Résumé de la décision
Mme A..., ressortissante ivoirienne, a fait une demande d'annulation d'un jugement du tribunal administratif de Lyon qui a rejeté sa requête concernant le refus de renouvellement de son titre de séjour "étudiant". Le préfet du Rhône avait délivré un arrêté en mars 2021, refusant le renouvellement de son titre de séjour et lui ordonnant de quitter le territoire français dans un délai de 90 jours. La cour a jugé que la décision du préfet était fondée, notamment en raison de l'absence de caractère effectif des études de Mme A..., et a rejeté sa requête en toutes ses conclusions.
Arguments pertinents
1. Sur le refus du titre de séjour :
La cour a noté que Mme A... s'était inscrite en première année de capacité en droit, une formation qui ne donnait pas droit au statut étudiant et traduisait une régression dans son parcours académique, qui avait jusqu'alors inclus trois années d'études à un niveau master. La cour a affirmé que "Mme A... n'établit pas [...] que cette réorientation de sa formation démontre le caractère effectif de ses études".
2. Sur l'article 8 de la CEDH :
Mme A... a argumenté que la décision d'éloignement méconnaissait son droit au respect de sa vie familiale, en tant que mère et compagne d'un résident légal en France. Cependant, la cour a statué qu'elle n'avait pas prouvé que l'éloignement constituerait une atteinte excessive à ses droits consacrés par l'article 8 de la Convention européenne des droits de l'homme. En ce sens, le tribunal a déclaré que "la mesure d'éloignement dont est assorti le refus de titre de séjour [...] ne serait pas entachée d'une erreur manifeste d'appréciation".
Interprétations et citations légales
1. Sur l'article 8 de la CEDH :
La cour a appliqué l'article 8 de la Convention européenne de sauvegarde des droits de l'homme et des libertés fondamentales, qui protège le droit au respect de la vie privée et familiale. La cour a souligné que "la mesure d'éloignement n’entraînerait pas une atteinte excessive à ses droits garantis" par cet article, mettant en lumière l'importance d'évaluer l'équilibre entre l'intérêt personnel et le cadre légal.

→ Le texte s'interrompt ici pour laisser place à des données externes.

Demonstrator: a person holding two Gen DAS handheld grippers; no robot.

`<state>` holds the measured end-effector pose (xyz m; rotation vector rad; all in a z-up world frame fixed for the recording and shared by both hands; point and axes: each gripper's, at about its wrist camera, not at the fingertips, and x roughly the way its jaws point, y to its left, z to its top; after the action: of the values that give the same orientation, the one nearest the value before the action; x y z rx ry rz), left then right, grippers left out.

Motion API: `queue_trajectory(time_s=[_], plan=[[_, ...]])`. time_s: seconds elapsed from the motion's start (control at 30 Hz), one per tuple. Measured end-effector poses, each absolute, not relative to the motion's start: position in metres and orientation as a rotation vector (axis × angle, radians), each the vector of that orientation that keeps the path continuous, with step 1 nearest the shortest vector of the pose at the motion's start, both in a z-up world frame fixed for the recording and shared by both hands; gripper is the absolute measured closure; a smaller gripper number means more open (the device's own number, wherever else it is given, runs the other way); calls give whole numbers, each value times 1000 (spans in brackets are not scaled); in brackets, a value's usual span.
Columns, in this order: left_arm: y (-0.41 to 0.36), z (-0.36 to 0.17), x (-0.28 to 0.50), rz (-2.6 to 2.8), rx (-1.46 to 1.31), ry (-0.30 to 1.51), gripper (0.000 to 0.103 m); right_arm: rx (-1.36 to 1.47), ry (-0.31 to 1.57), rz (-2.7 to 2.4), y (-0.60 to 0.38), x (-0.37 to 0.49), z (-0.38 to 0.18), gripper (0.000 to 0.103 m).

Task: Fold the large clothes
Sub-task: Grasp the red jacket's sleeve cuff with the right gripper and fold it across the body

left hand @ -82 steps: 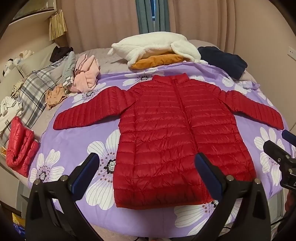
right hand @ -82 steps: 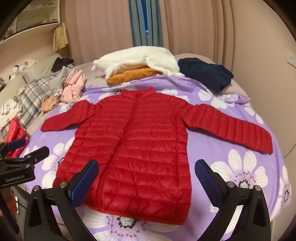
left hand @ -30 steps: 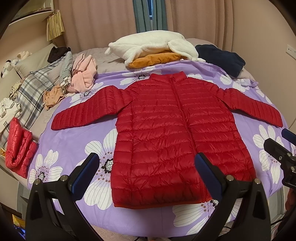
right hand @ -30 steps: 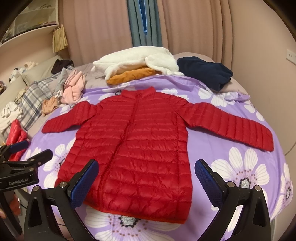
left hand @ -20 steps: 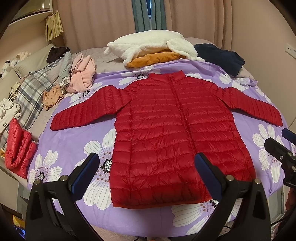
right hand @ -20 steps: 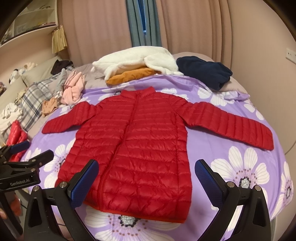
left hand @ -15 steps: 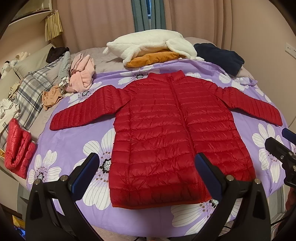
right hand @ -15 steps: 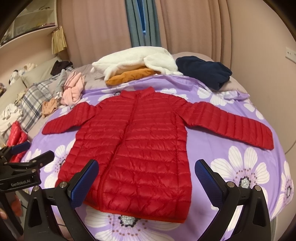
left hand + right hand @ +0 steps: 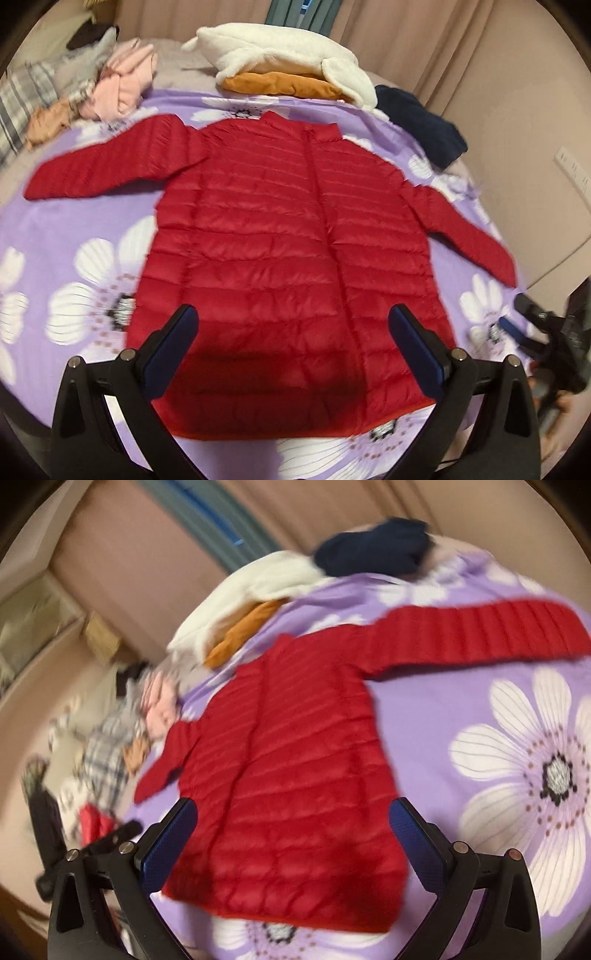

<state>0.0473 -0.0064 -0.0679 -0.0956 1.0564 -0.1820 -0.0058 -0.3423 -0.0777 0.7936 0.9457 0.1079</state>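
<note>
A red quilted puffer jacket lies flat, front up, on a purple bedspread with white flowers, both sleeves spread wide. My left gripper hovers open over the jacket's lower hem, nothing between its fingers. In the right wrist view the jacket appears tilted and blurred, with its right sleeve stretching to the edge of the frame. My right gripper is open above the hem's right part. The right gripper's body shows at the far right of the left wrist view.
At the head of the bed lie a white fleece over an orange garment, a navy garment, and a pile of pink and plaid clothes. A wall runs along the right. Another red item lies at the left.
Both grippers have moved in closer over the jacket's hem. The right wrist view has rolled and swung towards the right sleeve and is blurred. The jacket has not moved.
</note>
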Motion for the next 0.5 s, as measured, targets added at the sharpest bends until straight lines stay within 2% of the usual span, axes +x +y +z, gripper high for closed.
queue_trajectory(time_s=[0.2, 0.37, 0.5], plan=[[-6, -61, 58, -269, -288, 990, 0, 910, 895, -135, -421, -6, -118, 1], [-10, -59, 73, -301, -283, 937, 0, 1009, 845, -276, -480, 6, -150, 1], [-9, -70, 93, -294, -284, 974, 0, 1082, 768, -321, -515, 21, -164, 1]])
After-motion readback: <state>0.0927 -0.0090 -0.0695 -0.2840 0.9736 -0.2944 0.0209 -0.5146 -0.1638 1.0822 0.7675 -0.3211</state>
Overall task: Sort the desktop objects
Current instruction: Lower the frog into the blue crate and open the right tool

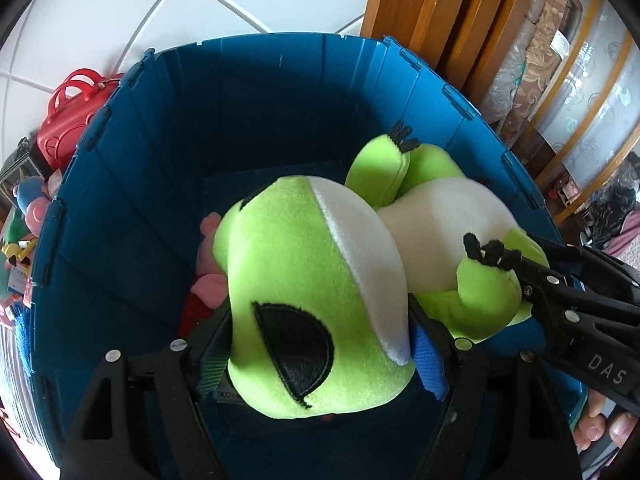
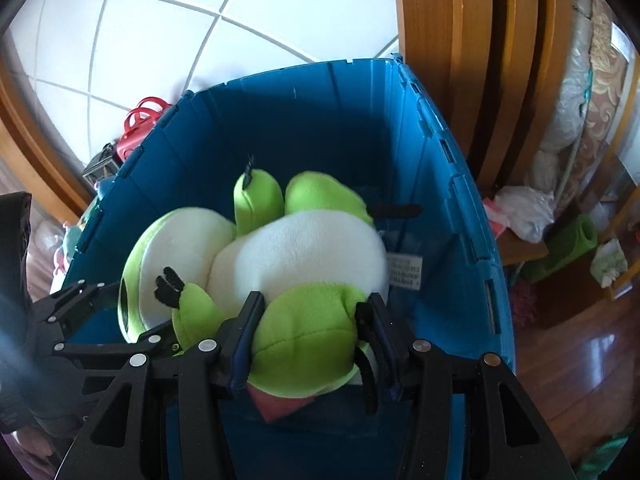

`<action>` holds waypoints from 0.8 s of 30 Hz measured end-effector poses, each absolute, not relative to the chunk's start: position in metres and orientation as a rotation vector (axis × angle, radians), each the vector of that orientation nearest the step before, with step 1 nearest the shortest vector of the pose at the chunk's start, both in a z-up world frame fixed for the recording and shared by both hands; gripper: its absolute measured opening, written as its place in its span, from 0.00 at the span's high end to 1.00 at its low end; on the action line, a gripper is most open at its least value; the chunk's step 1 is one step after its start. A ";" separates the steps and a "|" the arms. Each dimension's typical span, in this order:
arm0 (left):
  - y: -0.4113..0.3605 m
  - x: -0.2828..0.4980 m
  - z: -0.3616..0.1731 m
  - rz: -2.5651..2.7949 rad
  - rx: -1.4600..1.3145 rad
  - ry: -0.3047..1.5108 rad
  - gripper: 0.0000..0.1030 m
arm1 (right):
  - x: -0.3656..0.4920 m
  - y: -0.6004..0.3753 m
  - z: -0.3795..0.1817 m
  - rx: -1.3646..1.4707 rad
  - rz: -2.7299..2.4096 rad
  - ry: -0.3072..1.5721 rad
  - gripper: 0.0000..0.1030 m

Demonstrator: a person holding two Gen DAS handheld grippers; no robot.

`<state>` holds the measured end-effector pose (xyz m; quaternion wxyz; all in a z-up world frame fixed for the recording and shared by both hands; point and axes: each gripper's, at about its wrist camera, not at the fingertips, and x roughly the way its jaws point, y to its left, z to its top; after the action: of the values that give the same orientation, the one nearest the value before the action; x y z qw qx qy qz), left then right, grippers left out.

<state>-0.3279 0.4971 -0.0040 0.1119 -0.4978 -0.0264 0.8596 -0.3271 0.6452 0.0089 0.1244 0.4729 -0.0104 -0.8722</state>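
Lime-green and white plush frog (image 1: 320,300) carried over deep blue plastic bin (image 1: 132,184), not yet dropped; left gripper (image 1: 320,344) clamps head, right gripper (image 2: 308,340) clamps body; more toys outside bin remain unsorted

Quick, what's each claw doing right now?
Left claw: around the frog's head over the blue bin; whether it grips cannot be told.
Right claw: closed on the frog's lower body.
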 end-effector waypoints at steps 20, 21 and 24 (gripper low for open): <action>0.494 -0.361 0.027 2.744 -1.379 0.066 0.26 | -0.362 0.632 0.022 1.321 -2.582 0.044 0.51; 0.492 -0.356 0.030 2.754 -1.363 0.056 0.25 | -0.359 0.634 0.024 1.305 -2.589 0.041 0.49; 0.484 -0.336 0.038 2.791 -1.296 0.041 0.20 | -0.344 0.634 0.038 1.225 -2.623 0.053 0.25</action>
<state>-0.3361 0.4837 0.0375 0.0322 -0.4208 0.0134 0.9065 -0.3439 0.6343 0.0384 0.1227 0.4200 0.0182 -0.8990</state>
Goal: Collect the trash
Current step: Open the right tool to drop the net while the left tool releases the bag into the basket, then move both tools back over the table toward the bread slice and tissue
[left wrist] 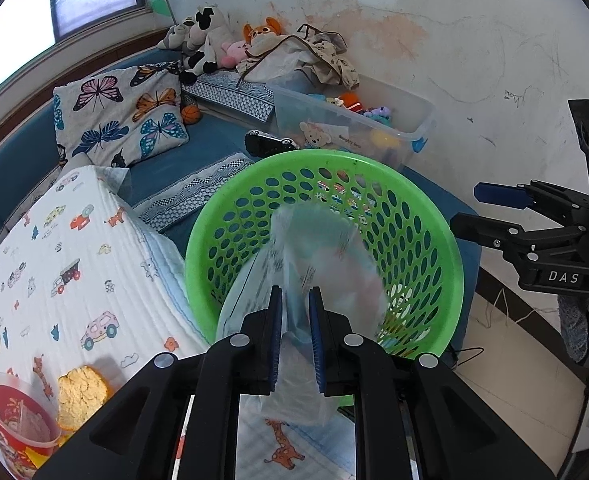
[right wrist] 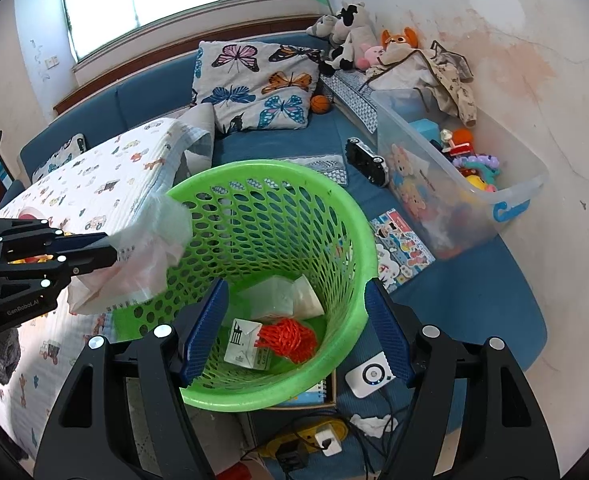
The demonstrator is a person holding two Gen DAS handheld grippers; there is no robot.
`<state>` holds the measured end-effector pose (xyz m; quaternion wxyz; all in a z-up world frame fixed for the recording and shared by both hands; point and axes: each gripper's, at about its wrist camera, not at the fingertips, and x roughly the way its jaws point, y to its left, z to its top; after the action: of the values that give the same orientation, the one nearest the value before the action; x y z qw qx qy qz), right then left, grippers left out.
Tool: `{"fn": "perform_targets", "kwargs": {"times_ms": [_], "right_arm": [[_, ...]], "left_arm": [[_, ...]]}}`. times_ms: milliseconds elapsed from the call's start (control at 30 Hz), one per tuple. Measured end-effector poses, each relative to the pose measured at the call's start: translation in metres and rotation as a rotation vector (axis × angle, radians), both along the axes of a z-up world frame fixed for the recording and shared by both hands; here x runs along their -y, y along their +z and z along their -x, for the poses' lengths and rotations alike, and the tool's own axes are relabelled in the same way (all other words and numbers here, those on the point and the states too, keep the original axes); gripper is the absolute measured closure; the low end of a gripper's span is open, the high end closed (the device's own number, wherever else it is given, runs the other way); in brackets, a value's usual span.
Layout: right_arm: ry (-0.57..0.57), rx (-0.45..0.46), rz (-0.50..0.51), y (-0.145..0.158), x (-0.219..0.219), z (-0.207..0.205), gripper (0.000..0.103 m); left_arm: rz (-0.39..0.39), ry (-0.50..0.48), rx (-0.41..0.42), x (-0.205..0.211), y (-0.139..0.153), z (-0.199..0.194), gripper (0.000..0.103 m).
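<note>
Clamped between the narrow blue pads of the left gripper is a crumpled, translucent plastic bag, and it is hanging over the near rim of the green basket, part of it drooping outside the wall in the right wrist view. Straddling the opposite side, the right gripper is standing wide with nothing pressed between its pads; whether a pad is touching the rim cannot be told. Down on the basket floor a white carton, an orange mesh bundle and a white wrapper are already lying. More trash is waiting outside: a red cup and a yellow crumpled piece on the printed blanket, and a white tissue below the basket among the cables. My reading is that the bag is about to be dropped in. What could go wrong is mostly the bag itself: it is light and limp, so a release this close to the rim could be leaving it snagged on the edge or sliding down outside. It could also be clinging to the ribbed pads. With the right fingers open, the light basket could be tipping if bumped.
</note>
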<state>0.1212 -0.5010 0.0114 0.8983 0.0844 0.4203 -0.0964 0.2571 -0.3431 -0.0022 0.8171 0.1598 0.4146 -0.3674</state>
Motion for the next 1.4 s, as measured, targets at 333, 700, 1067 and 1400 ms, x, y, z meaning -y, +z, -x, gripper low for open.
{"fn": "perform_targets", "kwargs": {"times_ms": [333,700,1067,1400], "right_arm": [[-0.003,0.003,0.000,0.002,0.002,0.003,0.032],[0.022,0.026,0.019,0.013,-0.017,0.011,0.029],[0.082,0.058,0.033,0.028,-0.056,0.013,0.027],[0.191,0.062,0.032,0.026,-0.120,0.000,0.024]], "left_arm": [[0.030,-0.004,-0.002,-0.004,0.005,0.003,0.079],[0.071,0.022,0.036,-0.039,0.023,0.022,0.068],[0.123,0.097,0.077,-0.106,0.043,0.046,0.061],[0.116,0.212,0.135,-0.191,0.049,0.069,0.056]]}}
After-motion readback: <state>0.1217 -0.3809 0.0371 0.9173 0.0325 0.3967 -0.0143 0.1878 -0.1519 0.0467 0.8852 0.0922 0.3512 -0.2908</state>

2. Sur le Code de l'entrée et du séjour des étrangers et du droit d'asile :
La décision de la cour a également été influencée par les dispositions du Code de l'entrée et du séjour des étrangers, qui régissent les conditions d'attribution et de renouvellement des titres de séjour. Le préfet a rejeté la demande de renouvellement sur la base de l'ineffectivité des études et l'absence de justification d'une poursuite d'études sérieuse, conformément aux critiques de la formation initiale de la requérante.
En conclusion, la cour a validé la décision du tribunal administratif, confirmant le refus de Mme A... de renouveler son titre de séjour et soulignant la nécessité de preuves tangibles concernant la continuité et la sérieux de ses études.